Ils écrivent sur la vie d’acteur, j’imagine cette vie. Leurs textes éclosent doucement, merveilleusement. Des portes s’ouvrent, un monde sur la vie de chacun.
J’achète un double express à la boulangerie, quand je sors, vite, il est dix-huit heures, j’entre par la sortie car l’entrée est fermée, vite mon goûter.

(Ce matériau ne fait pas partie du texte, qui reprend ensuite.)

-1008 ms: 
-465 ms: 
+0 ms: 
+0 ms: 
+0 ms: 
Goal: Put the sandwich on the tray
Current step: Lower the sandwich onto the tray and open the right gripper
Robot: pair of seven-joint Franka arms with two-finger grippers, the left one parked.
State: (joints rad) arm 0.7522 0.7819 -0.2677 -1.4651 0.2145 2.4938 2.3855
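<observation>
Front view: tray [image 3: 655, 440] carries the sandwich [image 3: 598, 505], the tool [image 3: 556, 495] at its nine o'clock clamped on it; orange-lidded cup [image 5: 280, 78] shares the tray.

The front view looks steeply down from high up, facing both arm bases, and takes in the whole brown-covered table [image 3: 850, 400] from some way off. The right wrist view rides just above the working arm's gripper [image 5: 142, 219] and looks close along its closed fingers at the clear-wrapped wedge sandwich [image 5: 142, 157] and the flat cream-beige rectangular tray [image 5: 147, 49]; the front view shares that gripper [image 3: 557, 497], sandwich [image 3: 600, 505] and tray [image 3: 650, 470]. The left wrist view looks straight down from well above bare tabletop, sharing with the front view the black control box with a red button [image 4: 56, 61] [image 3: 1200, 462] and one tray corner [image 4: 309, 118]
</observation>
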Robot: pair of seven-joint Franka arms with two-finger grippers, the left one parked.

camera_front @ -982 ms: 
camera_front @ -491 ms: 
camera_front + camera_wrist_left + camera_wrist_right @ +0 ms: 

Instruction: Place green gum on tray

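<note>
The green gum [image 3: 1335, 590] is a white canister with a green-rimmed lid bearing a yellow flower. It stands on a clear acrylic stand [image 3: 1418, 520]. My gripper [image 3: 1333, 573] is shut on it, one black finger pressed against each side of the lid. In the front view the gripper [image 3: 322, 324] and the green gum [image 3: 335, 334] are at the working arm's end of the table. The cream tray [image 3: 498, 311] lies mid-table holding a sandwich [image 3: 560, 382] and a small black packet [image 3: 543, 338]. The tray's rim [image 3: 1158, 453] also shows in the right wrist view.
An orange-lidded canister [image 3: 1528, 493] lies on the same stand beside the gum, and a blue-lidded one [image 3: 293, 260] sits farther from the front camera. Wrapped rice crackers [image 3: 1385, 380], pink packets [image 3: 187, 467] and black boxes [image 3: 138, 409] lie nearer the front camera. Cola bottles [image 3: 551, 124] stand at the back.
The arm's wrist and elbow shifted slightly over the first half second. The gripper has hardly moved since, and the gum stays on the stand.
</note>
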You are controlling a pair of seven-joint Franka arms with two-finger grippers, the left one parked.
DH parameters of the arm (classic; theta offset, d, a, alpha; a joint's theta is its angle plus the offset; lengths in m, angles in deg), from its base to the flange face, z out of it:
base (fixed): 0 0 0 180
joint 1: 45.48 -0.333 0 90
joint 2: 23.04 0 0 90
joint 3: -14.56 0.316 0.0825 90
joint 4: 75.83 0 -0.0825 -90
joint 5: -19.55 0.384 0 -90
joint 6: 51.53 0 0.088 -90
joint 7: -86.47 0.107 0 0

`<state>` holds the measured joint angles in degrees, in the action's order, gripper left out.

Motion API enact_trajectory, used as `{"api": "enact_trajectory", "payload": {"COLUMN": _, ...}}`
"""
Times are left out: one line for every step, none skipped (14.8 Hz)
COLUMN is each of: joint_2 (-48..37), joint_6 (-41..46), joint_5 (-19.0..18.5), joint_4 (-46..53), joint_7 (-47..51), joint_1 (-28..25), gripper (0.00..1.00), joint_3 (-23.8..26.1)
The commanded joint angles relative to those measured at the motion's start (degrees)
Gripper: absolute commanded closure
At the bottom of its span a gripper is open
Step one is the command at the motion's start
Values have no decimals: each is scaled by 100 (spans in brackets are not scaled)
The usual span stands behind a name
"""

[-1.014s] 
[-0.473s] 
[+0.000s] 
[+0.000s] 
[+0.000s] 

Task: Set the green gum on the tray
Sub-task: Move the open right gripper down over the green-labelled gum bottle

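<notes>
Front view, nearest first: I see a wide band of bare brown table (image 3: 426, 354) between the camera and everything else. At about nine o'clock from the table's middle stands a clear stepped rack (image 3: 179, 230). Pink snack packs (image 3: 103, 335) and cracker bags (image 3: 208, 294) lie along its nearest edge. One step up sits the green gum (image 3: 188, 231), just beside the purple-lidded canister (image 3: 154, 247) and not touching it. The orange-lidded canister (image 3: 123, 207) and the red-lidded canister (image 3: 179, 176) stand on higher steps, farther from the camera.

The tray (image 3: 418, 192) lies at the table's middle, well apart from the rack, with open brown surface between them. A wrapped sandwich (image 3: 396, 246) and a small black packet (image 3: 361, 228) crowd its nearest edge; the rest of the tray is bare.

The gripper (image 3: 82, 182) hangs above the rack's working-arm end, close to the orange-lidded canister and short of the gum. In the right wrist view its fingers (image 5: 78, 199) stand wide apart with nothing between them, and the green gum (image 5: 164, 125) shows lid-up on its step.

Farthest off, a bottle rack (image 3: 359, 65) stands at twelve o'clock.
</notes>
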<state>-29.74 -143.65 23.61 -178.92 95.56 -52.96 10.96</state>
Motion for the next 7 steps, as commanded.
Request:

Et je reprends le train lumineux vers Saint-Lazare, constellé de pierres précieuses, les lumières de Manhattan et du nouveau Palais de Justice.
À Saint-Lazare, je retrouve trois acteurs, Leïla part vers le seizième, un autre monde où l’on trouve « des mégots de cigares sur les trottoirs ».
* *
Et moi j’ai tellement mal aux doigts que je n’arrive pas à écrire, à penser.
Je leur dis qu’un seul mot sur la page, et il y a la littérature.
Ils connaissent la phrase de Sarah Kane, « rien qu’un mot sur une page, et il y a le théâtre ».
Je ne me relis pas, je ne sais pas comment cette résidence a commencé, il reste encore tant de jours, jusqu’à l’été, les séances vont se succéder, les groupes d’élèves aussi. Comment sera la lumière dans six mois ? Comment sera le virus ? Que deviendrons-nous, quand nous nous relèverons, quand nous recommencerons à sourire, à visage découvert ?
Haine du monde d’avant, le monde d’après est plus impensable que jamais.